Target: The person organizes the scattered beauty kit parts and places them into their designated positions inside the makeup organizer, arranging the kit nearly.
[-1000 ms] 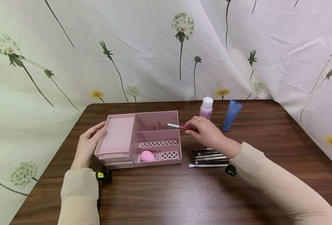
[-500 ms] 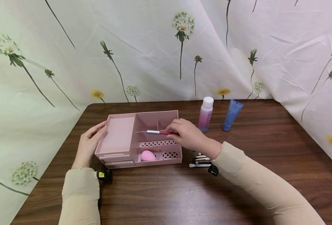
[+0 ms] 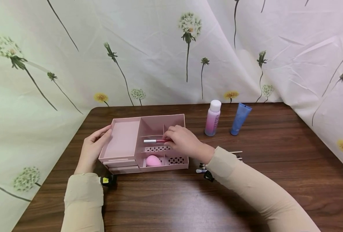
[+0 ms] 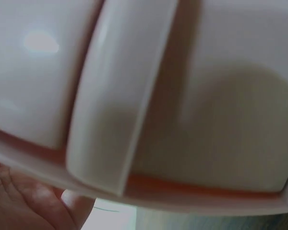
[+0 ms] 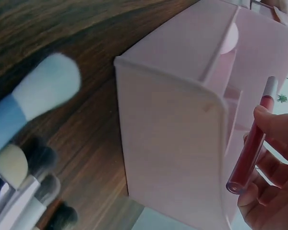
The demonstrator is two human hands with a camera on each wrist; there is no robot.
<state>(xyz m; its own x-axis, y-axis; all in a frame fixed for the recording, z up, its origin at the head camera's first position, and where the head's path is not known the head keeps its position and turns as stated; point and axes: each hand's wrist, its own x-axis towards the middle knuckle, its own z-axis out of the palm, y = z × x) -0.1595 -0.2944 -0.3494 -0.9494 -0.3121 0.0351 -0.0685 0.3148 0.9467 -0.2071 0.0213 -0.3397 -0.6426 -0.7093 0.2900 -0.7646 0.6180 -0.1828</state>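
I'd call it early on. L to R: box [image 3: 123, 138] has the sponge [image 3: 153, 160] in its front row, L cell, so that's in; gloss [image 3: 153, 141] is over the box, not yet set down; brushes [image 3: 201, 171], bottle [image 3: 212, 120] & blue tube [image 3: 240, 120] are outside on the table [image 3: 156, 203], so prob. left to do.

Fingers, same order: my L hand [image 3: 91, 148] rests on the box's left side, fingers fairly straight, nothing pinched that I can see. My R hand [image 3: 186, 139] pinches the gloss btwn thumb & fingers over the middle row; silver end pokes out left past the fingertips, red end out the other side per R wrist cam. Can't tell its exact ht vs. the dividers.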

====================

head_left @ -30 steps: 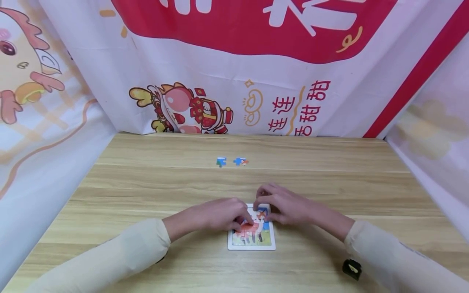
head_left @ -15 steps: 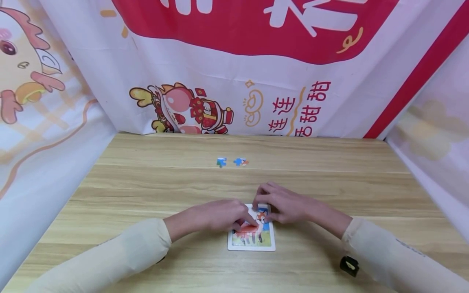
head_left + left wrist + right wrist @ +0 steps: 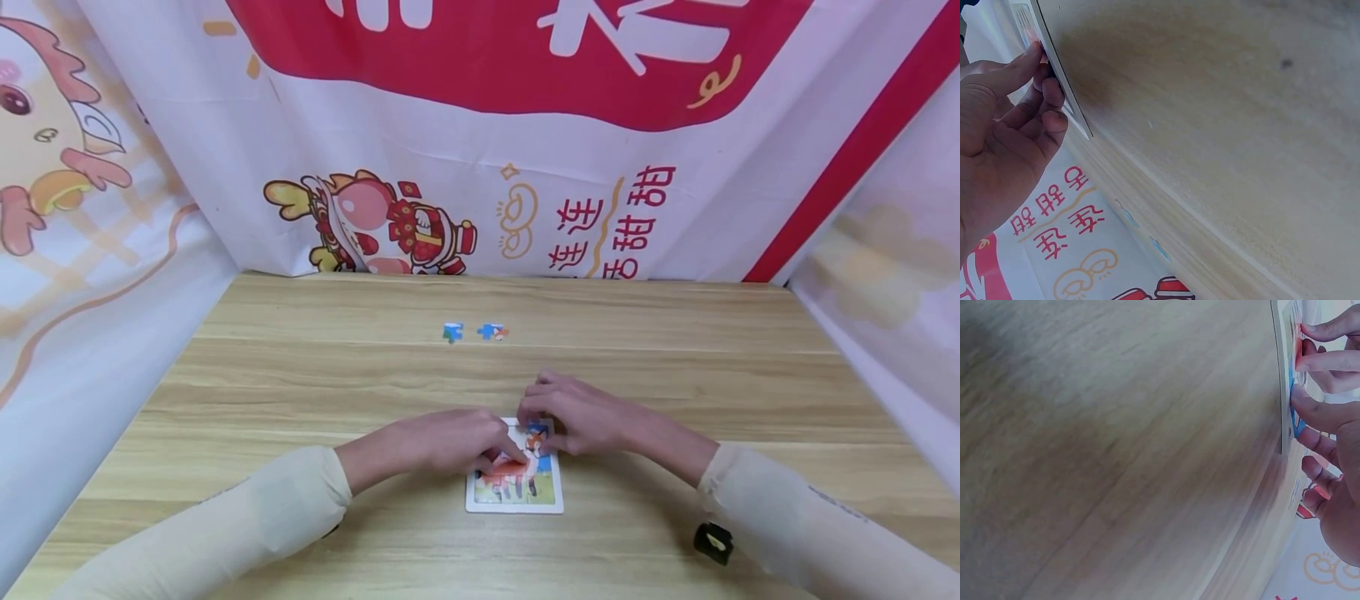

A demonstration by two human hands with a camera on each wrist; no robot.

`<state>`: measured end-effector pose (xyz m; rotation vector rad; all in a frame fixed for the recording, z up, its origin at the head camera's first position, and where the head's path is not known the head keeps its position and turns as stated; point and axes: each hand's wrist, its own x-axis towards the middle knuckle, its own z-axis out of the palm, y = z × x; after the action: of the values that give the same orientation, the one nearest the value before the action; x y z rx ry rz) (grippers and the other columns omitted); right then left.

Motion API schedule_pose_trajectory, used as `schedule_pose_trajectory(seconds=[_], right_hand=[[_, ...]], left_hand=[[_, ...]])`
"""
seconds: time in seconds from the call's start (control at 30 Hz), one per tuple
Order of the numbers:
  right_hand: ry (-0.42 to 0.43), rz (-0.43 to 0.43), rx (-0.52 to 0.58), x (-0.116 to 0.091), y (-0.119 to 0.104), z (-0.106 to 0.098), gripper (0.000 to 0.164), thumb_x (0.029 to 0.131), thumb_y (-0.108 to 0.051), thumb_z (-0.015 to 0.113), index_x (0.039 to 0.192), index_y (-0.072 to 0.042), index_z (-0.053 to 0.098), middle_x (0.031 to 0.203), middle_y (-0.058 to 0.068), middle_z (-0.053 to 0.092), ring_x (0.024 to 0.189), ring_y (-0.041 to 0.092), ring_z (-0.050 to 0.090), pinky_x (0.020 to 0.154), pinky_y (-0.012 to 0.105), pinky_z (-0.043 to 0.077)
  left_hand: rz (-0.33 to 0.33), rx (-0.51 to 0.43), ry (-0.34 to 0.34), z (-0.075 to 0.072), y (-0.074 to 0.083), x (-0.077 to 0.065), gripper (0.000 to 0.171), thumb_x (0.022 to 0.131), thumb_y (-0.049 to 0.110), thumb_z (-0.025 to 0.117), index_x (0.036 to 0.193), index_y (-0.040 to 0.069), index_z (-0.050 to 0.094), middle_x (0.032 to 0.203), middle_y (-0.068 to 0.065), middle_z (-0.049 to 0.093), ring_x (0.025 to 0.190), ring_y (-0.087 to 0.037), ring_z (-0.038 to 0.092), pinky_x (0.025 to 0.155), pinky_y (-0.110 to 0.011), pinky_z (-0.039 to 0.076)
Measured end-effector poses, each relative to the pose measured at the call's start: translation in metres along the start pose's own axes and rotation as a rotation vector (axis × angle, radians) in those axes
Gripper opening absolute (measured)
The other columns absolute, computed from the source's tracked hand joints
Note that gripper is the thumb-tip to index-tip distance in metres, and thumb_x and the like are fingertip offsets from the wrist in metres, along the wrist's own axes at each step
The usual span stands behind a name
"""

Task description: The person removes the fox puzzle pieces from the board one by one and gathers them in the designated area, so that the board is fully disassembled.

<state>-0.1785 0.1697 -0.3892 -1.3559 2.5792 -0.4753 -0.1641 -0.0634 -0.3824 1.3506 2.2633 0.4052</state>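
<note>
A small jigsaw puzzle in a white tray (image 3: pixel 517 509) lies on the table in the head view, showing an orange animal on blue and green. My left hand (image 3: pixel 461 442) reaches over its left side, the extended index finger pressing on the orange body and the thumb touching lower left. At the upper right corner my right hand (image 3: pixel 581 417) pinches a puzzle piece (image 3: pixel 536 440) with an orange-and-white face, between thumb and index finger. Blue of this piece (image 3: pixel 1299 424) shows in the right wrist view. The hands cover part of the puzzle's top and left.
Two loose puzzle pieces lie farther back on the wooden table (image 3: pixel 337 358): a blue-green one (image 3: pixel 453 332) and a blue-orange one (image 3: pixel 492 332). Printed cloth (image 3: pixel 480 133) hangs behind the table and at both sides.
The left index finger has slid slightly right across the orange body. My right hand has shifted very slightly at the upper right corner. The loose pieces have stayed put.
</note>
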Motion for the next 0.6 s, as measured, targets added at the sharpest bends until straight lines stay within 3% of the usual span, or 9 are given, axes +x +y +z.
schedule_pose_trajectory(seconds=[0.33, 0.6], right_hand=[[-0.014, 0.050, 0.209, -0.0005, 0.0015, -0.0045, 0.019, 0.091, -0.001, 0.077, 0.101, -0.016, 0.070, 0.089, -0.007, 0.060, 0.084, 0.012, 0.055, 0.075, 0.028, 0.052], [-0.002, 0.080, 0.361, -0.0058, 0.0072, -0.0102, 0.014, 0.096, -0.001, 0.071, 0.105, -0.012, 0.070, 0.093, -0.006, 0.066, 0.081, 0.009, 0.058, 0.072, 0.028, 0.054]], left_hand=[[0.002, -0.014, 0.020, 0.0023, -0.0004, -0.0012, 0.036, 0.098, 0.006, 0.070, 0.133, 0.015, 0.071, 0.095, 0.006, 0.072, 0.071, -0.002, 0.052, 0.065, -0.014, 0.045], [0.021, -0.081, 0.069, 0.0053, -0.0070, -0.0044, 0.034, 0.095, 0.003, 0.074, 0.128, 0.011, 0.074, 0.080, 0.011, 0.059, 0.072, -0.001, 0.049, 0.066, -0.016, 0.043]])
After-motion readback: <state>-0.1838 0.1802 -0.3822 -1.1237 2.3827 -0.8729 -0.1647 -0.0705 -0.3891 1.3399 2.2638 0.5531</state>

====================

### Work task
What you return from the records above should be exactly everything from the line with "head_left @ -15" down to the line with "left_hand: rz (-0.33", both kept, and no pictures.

### Reply
head_left @ -15 steps: 
head_left + left wrist + right wrist @ +0 steps: 

A demonstration by two human hands with a camera on each wrist; no robot.

`<state>`: measured end-effector pose (xyz m; rotation vector rad; all in a frame fixed for the recording, z up, its origin at the head camera's first position, and where the head's path is not known the head keeps its position and turns as stated; point and axes: each hand's wrist, its own x-axis towards the middle knuckle, its own z-axis out of the palm, y = z × x; after the action: of the values that give the same orientation, the one nearest the value before the action; x y z rx ry rz) (grippers and the other columns omitted); right then left.

Motion API schedule_pose_trajectory, used as `schedule_pose_trajectory(seconds=[_], right_hand=[[_, ...]], left_hand=[[_, ...]])`
"""
seconds: time in seconds from the call's start (control at 30 Hz), one per tuple
Order of the numbers:
  right_hand: ry (-0.42 to 0.43), rz (-0.43 to 0.43), rx (-0.52 to 0.58), x (-0.116 to 0.091), y (-0.119 to 0.104), z (-0.106 to 0.098), gripper (0.000 to 0.164), thumb_x (0.029 to 0.131), thumb_y (-0.108 to 0.051), thumb_z (-0.015 to 0.113), index_x (0.039 to 0.192), index_y (-0.072 to 0.042), index_z (-0.053 to 0.098), middle_x (0.031 to 0.203), middle_y (-0.058 to 0.068), middle_z (-0.053 to 0.092), ring_x (0.024 to 0.189), ring_y (-0.041 to 0.092), ring_z (-0.050 to 0.090), pinky_x (0.020 to 0.154), pinky_y (-0.012 to 0.105), pinky_z (-0.043 to 0.077)
  left_hand: rz (-0.33 to 0.33), rx (-0.51 to 0.43), ry (-0.34 to 0.34), z (-0.075 to 0.072), y (-0.074 to 0.083), x (-0.077 to 0.065), gripper (0.000 to 0.171), thumb_x (0.022 to 0.131), thumb_y (-0.049 to 0.110), thumb_z (-0.025 to 0.117), index_x (0.036 to 0.193), index_y (-0.040 to 0.069), index_z (-0.050 to 0.094), middle_x (0.032 to 0.203), middle_y (-0.068 to 0.065), middle_z (-0.049 to 0.093), ring_x (0.025 to 0.190), ring_y (-0.087 to 0.037), ring_z (-0.038 to 0.092), pinky_x (0.025 to 0.155), pinky_y (-0.110 to 0.011), pinky_z (-0.039 to 0.076)

The reply is now complete.